Plus d’une année que s’est érigé un marché dans un cimetière communément appelé Ku Gongone. Commerçants et ceux qui y vont enterrer les leurs s’accordent à dire qu’il importe de réaménager cet endroit pour le respect des morts.
A Ku Gongone, pleurer les siens est devenu un «sacrilège». Certains s’étonnent même de ce déballage d’émotions. Les familles attristées ne veulent qu’une chose : rentrer vite pour laisser exploser leur désarroi. La cause : ce marché qui s’y est érigé. Depuis, le cimetière est tellement bruyant que le recueillement est quasi impossible. Situé derrière le commissariat provincial de Muyinga, à quelques 100 mètres du Stade de football Umuco, ce cimetière s’est quasiment transformé, depuis une année, en centre de négoce réputé de la province. Durant les jours de marché (mardi, jeudi dimanche), vendeurs de charbons de bois, vendeurs de chèvres, vendeurs de boissons alcoolisées communément appelées Imigorigori, etc s’y côtoient. Sans oublier ces restaurants aux cabanes délabrées. Un véritable capharnaüm.

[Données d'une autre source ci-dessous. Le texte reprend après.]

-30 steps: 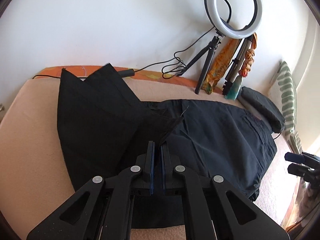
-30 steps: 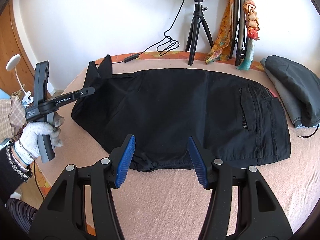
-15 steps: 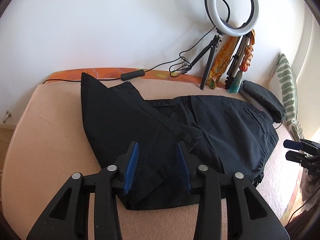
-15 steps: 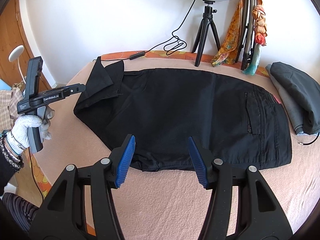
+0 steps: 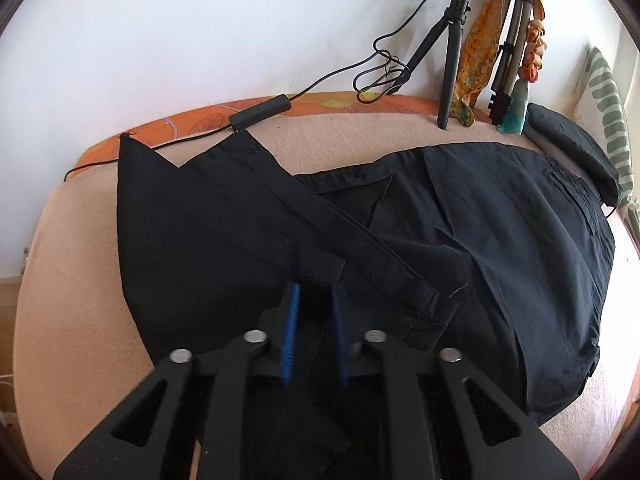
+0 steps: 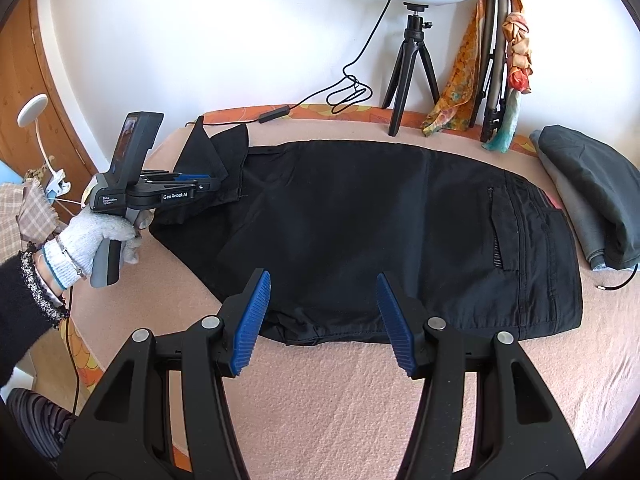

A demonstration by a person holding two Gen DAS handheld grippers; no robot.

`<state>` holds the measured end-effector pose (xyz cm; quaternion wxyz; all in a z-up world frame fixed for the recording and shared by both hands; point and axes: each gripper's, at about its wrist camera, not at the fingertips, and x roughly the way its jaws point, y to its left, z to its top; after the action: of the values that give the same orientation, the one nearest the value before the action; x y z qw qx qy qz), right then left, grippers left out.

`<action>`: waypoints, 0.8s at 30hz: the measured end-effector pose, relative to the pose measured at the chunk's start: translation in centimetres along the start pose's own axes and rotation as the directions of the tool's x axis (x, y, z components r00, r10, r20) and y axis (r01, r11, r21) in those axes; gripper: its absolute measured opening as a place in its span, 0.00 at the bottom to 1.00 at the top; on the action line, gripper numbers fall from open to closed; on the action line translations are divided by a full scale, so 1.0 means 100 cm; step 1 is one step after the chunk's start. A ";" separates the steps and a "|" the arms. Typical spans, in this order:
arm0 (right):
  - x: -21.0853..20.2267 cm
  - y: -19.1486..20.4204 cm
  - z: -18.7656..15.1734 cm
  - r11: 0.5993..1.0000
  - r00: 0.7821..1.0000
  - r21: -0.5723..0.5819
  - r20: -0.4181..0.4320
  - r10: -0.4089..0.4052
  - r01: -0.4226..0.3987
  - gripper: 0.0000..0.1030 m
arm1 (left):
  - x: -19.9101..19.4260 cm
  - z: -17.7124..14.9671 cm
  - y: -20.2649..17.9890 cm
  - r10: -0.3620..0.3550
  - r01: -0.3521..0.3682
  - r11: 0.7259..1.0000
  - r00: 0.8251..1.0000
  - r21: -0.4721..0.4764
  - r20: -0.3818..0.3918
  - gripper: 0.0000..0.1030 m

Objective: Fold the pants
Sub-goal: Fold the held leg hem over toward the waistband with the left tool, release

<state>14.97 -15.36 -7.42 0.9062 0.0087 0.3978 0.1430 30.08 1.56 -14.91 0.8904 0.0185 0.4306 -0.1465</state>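
Black pants [image 6: 360, 232] lie flat on a peach-covered bed, waistband to the right, leg ends folded over at the left. In the left wrist view the leg hems [image 5: 248, 232] lie across the pants. My left gripper [image 5: 314, 316] is half closed, its blue pads around a fold of black cloth at the near edge; I cannot tell whether they pinch it. It also shows in the right wrist view [image 6: 200, 186] at the leg ends. My right gripper [image 6: 322, 312] is open and empty, above the pants' near edge.
A ring light on a black tripod [image 6: 412, 60] stands at the back by the wall, its cable [image 6: 280, 114] trailing left. Scarves [image 6: 464, 88] hang beside it. A folded grey garment [image 6: 592, 200] lies at the right. The bed's left edge [image 6: 80, 344] is near my gloved hand.
My left gripper let go of the leg ends and opened, the cloth dropped onto the pants, then the gripper came down and narrowed around a fold. The right gripper stayed open.
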 end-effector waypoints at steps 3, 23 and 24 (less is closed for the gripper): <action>-0.004 -0.001 0.000 1.000 1.000 0.001 0.009 0.001 -0.001 0.56 | -0.004 -0.001 0.010 -0.042 0.043 0.998 0.999 -0.048 0.020 0.03; 0.001 0.007 -0.001 1.000 1.000 -0.006 -0.005 0.019 -0.019 0.56 | 0.006 0.000 -0.036 0.252 -0.237 0.919 0.968 0.316 -0.008 0.58; 0.002 0.006 -0.001 1.000 1.000 -0.001 -0.009 0.022 -0.022 0.56 | 0.008 0.002 -0.036 0.259 -0.243 0.914 0.966 0.324 -0.004 0.58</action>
<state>14.89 -14.76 -7.57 0.9028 0.0121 0.4016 0.1532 29.74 -2.10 -15.02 0.8765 0.2214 0.4160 -0.0984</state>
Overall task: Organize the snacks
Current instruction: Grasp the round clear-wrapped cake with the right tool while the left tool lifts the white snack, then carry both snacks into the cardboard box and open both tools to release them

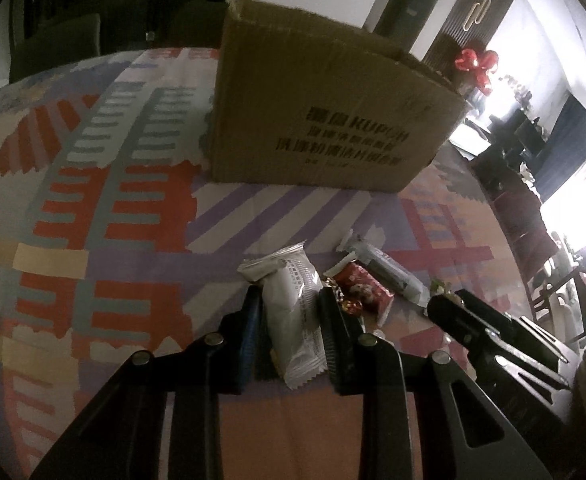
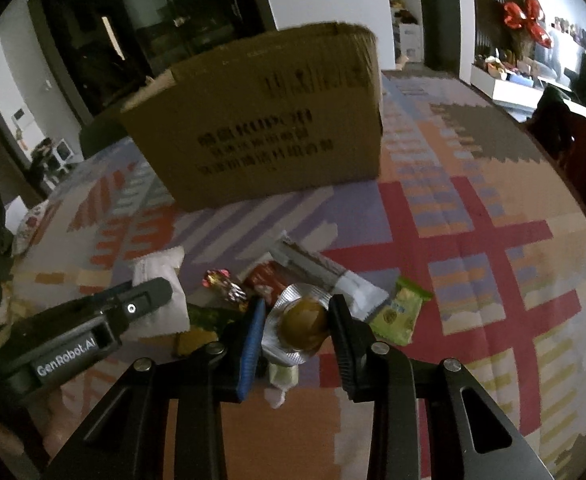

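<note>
Patterned cloth (image 1: 93, 216) in red, lilac and cream blocks covers the table in both views, with a dim room behind. A brown cardboard box (image 1: 325, 112) with dark print stands upright in the upper middle of each frame, apart from the snacks. At lower centre of the left wrist view, the left gripper (image 1: 291, 300) has its jaws nearly closed on a white snack packet (image 1: 293, 312), pads pressing both sides. Right of it lie a red wrapped snack (image 1: 363, 286) and a long pale wrapper (image 1: 385, 268). In the right wrist view, the right gripper (image 2: 295, 312) clamps a foil-rimmed cup snack (image 2: 303, 322) at lower centre. A green packet (image 2: 399, 314) lies just right of it, and a foil-wrapped candy (image 2: 225, 284) sits to the upper left.
</note>
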`<move>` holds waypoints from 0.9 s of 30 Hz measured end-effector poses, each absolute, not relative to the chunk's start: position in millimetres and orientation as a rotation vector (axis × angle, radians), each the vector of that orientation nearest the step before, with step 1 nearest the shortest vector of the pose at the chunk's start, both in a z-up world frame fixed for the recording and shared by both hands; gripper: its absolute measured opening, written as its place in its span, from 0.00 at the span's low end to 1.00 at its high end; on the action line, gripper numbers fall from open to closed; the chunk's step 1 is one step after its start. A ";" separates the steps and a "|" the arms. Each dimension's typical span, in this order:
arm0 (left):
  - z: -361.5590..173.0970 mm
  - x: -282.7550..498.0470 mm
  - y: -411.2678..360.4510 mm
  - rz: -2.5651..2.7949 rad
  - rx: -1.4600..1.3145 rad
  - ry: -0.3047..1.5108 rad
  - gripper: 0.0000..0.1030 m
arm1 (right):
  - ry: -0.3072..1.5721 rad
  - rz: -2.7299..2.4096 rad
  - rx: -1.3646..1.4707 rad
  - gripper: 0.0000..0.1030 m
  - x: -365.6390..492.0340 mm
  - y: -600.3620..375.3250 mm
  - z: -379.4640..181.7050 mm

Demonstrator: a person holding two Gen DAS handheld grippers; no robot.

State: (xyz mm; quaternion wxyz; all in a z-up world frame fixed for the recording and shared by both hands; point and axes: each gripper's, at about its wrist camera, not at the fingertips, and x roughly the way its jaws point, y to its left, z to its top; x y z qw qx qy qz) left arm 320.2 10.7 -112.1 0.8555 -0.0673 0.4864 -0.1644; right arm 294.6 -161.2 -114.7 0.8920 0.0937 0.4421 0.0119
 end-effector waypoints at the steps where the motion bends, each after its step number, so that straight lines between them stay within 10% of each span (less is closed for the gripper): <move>1: -109.1 317.9 10.8 -0.343 -0.138 1.016 0.27 | 0.911 0.031 0.193 0.33 293.5 -160.8 -111.5; 27: 17.2 311.0 5.0 -0.351 -0.080 0.764 0.27 | 0.670 0.135 0.101 0.33 297.9 -160.4 -1.0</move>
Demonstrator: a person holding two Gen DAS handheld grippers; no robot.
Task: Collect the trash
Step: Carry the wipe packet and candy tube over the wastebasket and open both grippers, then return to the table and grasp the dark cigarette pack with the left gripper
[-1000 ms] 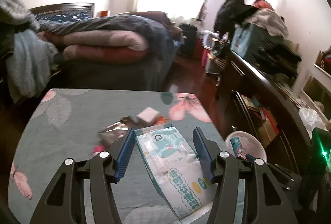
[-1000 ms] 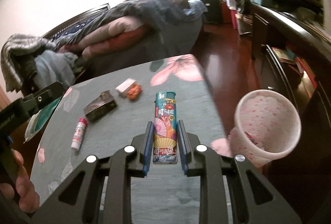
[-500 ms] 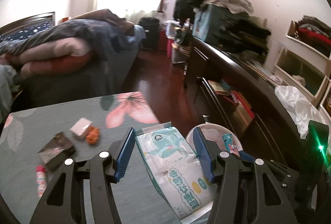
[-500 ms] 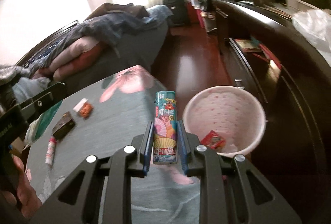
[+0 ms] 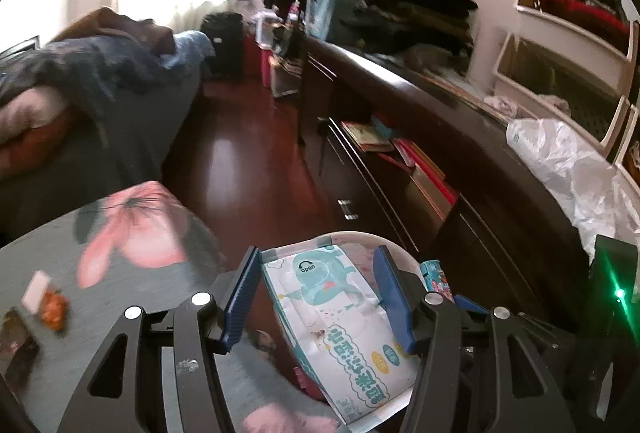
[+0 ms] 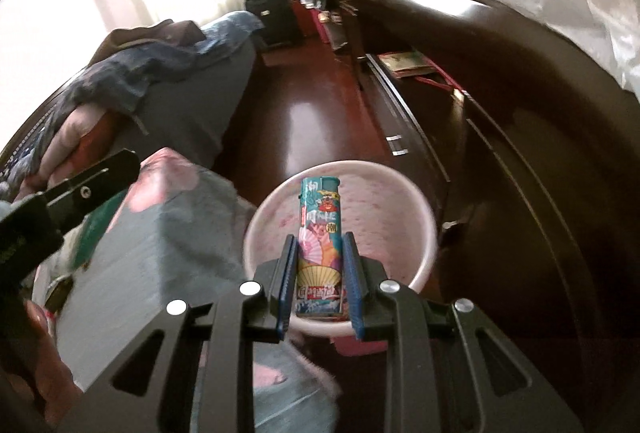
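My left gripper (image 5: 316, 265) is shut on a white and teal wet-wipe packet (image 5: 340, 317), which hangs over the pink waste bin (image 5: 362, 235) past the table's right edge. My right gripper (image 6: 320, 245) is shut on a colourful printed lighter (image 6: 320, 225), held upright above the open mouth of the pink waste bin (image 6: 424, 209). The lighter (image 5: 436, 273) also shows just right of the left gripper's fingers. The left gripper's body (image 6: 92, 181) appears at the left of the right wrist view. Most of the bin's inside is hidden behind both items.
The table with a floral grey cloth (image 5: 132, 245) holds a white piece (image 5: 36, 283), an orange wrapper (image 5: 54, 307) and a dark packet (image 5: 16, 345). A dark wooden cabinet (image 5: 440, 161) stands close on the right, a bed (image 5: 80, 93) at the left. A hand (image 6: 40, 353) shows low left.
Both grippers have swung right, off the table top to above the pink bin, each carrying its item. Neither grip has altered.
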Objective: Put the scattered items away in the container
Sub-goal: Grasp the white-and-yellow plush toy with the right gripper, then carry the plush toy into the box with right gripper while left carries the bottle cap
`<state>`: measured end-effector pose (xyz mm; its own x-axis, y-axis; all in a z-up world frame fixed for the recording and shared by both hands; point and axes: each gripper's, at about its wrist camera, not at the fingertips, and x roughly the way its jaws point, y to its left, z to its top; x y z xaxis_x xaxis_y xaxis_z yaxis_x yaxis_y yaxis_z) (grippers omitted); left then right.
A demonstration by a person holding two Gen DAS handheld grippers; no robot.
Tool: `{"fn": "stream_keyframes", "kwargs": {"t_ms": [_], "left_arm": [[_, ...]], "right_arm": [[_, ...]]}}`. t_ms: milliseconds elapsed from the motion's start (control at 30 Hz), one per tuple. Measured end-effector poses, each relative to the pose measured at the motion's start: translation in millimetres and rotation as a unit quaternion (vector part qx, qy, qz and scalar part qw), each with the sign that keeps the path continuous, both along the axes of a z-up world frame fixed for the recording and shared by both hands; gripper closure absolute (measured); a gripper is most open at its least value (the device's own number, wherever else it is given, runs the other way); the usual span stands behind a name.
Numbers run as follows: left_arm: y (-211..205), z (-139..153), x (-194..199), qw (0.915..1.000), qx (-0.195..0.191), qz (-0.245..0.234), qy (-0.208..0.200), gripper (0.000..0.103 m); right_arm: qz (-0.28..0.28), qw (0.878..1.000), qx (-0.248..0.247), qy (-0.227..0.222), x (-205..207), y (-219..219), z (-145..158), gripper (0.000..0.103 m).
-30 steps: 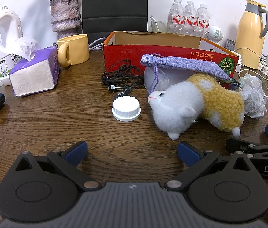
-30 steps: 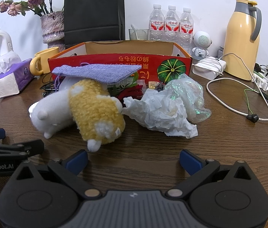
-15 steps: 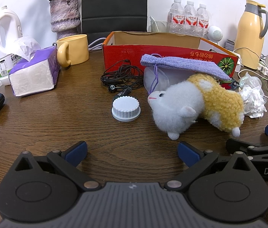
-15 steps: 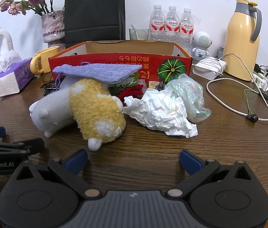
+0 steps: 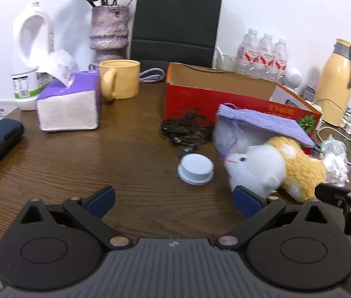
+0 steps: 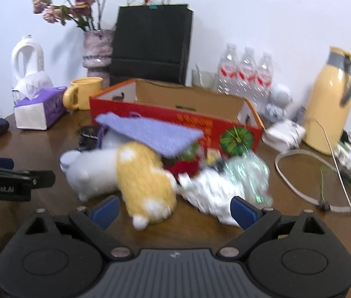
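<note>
Wooden tabletop (image 5: 101, 159) carries all clutter: plush toy (image 6: 130, 173), purple cloth (image 6: 150, 134), crumpled paper (image 6: 210, 193), white cap (image 5: 195, 168), black cable (image 5: 185, 129) lie outside the red box (image 6: 175, 119). Nothing appears stowed. Left hand-held gripper (image 5: 173, 198) empty, jaws apart; right hand-held gripper (image 6: 175, 207) empty, jaws just narrowing slightly.

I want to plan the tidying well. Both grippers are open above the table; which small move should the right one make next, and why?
Probably ease the right gripper forward and down around the white and yellow plush toy. It lies on the brown wooden table directly ahead of the open fingers, outside the empty red cardboard box. The jaws have just been closing slightly, with nothing gripped.
</note>
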<state>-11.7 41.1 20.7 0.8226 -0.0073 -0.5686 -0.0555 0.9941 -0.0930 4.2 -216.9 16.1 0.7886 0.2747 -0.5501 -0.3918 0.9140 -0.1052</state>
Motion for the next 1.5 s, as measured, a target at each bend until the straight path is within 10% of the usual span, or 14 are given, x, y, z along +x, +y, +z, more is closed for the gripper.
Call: {"fn": "stream_keyframes", "kwargs": {"t_ms": [367, 533, 733, 1100, 1500], "left_arm": [[14.1, -5.0, 4.9, 0.9987, 0.045, -0.022, -0.008, 0.0], [6.7, -0.8, 16.2, 0.9967, 0.051, -0.06, -0.019, 0.0], [3.7, -2.6, 40.7, 0.9982, 0.03, -0.052, 0.004, 0.003], [-18.0, -9.9, 65.1, 0.996, 0.042, -0.078, 0.016, 0.065], [-20.9, 30.7, -9.5, 0.9946, 0.042, -0.069, -0.065, 0.066]], "right_arm": [[0.07, 0.995, -0.069, -0.003, 24.3, 51.7, -7.2, 0.038], [0.068, 0.996, -0.026, 0.052, 34.8, 42.8, -16.9, 0.056], [0.052, 0.998, 0.023, 0.023, 7.2, 9.8, 11.1, 0.058], [-0.028, 0.998, 0.053, 0.009, -17.7, -63.8, 25.6, 0.057], [-0.001, 0.998, 0.064, -0.019, -38.9, -58.1, 29.6, 0.057]]}}
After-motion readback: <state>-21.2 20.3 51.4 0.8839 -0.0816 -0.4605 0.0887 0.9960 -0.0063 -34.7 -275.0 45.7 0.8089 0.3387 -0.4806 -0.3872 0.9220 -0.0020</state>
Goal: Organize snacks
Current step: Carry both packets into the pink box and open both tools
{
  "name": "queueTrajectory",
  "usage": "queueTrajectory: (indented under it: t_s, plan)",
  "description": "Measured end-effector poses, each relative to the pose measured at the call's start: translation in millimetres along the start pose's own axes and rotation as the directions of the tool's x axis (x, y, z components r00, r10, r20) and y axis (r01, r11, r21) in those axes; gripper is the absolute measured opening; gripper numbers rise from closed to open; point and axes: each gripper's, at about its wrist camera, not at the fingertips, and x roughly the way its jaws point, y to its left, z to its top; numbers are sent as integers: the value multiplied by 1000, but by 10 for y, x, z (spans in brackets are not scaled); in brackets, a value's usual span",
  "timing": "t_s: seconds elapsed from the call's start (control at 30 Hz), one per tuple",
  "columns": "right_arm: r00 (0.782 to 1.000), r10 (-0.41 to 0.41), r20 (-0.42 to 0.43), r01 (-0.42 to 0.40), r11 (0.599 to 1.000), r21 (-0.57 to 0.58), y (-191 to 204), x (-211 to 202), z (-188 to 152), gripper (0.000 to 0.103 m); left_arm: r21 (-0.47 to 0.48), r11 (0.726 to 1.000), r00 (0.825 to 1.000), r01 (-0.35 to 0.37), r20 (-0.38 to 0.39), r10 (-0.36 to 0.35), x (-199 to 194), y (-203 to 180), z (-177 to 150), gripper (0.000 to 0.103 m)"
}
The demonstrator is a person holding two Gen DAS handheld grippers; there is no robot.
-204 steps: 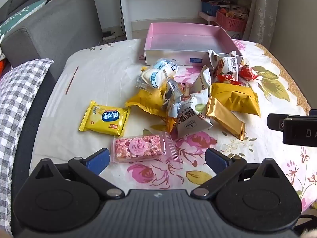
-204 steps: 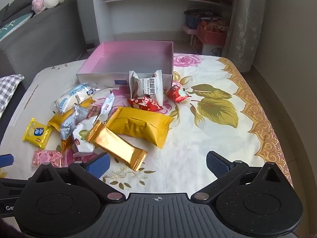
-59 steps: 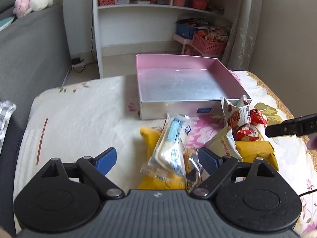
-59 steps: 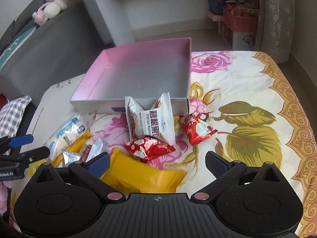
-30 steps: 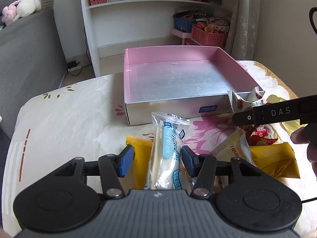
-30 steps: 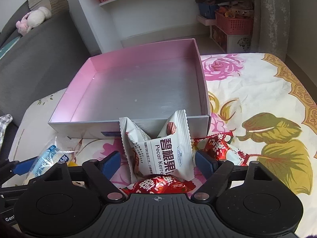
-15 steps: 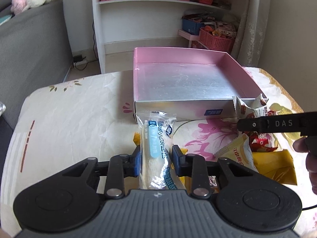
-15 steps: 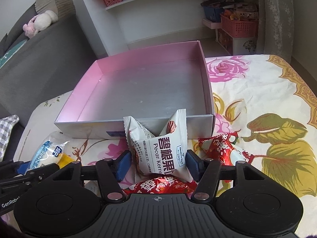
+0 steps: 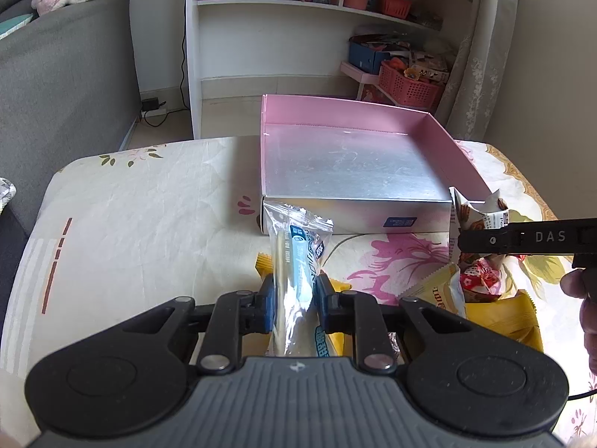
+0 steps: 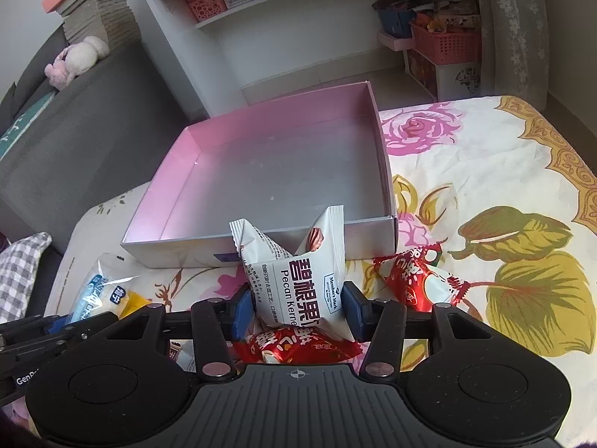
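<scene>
One pink box (image 10: 276, 171), interior bare, sits on the flowered tablecloth (image 10: 485, 156) at 12 o'clock from both grippers. The left gripper (image 9: 294, 298) has just been closing and now pinches one clear packet with blue print (image 9: 294, 257) between its blue pads, the packet standing upright just short of the box's near wall. The right gripper (image 10: 298, 306) has also been closing, and its pads press both sides of one white pecan-kernel pouch (image 10: 294, 280), which leans against the box's near wall. Two red wrapped snacks show in the right wrist view: one (image 10: 298, 347) directly beneath the pouch at 6 o'clock, partly hidden by the gripper body, and one (image 10: 414, 280) at 3 o'clock on the cloth. Yellow packets (image 9: 500, 317) lie at 3 o'clock in the left view; their count cannot be told, since they overlap and the gripper bodies cover them. A person's fingertips (image 9: 574, 283) appear at the right edge, cut off. Shelf contents behind are too small to read.
</scene>
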Motion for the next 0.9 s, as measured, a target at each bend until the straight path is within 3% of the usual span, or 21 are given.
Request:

Mardi 4 juin, il est 10h. En cette matinée qui coïncide avec la fin du mois de Ramadhan. Tout le monde marche d’un pas pressé. Ils convergent vers le marché de Ku Gongone. Dans cette province dont la population est à forte dominance musulmane, tous veulent acheter une chèvre pour la fête. Arrivé là-bas, l’endroit est un bazar sans nom.
Outre les gens qui jouent des coudes pour acheter de la viande de bonne qualité, ce sont les enfants qui jouent au-dessus des tombes. « C’est la fête, il n’y pas d’échappatoire, à tout prix nous devons acheter pour partager avec la famille et les amis », lance Hassan, barbu, la trentaine. Venu de Mwakiro, Vénant confie qu’il n’y a pas de charbon qui s’achète mieux que Ku Gongone. « En plus, il est de bonne qualité ».
Tout d’un coup, c’est le silence. Une vingtaine de gens vient préparer les funérailles d’un des leurs. Mine renfrognée, certains se tenant à peine debout. Alors qu’elles tentent de se frayer un chemin, une personne en train de siroter une bière dans une cabane lâche : « Qu’il repose en paix, nous sommes les suivants ». A cet instant, c’est la stupeur mêlée de faux rires. « C’est notre quotidien ! », glisse Hassan, désolé, vendeur de charbon. A peine arrivée devant la fosse, le brouhaha du marché reprend.
Erigé pour sauver les apparences
Choisi parmi les stades hôtes de la Coupe de la Cecafa des moins de 17 ans, le Stade Umuco (de Muyinga) devait se conformer aux normes de la Confédération africaine de Football (CAF). A ce moment, tous les vendeurs de charbon, de manioc exerçant leurs activités derrière ledit stade sont sommés de vider les lieux. «Soucieuses de rendre accessible toutes les portes du stade, les autorités communales sont venues nous dire que nous devons quitter les lieux pour être installés dans un autre endroit», indique Uwitonze, vendeuse de l’Umugorigori. Finalement, ils seront délocalisés vers le cimetière.
D’après l’administration locale, une délocalisation de quelques jours, sauf que bientôt deux ans vont s’écouler. A l’unisson, Les commerçants disent qu’ils aimeraient aller travailler dans une autre place. « Vous savez, la mort, c’est sacrée .Mais, faute, d’une autre alternative, nous sommes contraints d’y rester ». Avant de se raviser: « Comme ce commerce est notre gagne-pain, nous attendons ».
Ramazani, jeune instituteur, quoi que dubitatif sur la volonté de l’administration, suggère : « Si l’administration n’a pas où les mettre, elle n’a qu’à carrément construire une clôture séparant le cimetière du marché ». Ainsi ceux qui enterrent les leurs, explique-t-il, pourraient le faire en toute intimité.
« Une question de quelques jours », tempère Laurent Kayumba, conseiller en charge du développement de l’administrateur communal. Il fait savoir que d’ici quelques jours ce marché sera délocalisé à Mukoni. Et de conclure:« Il ne reste que la Regideso alimente la localité en électricité ».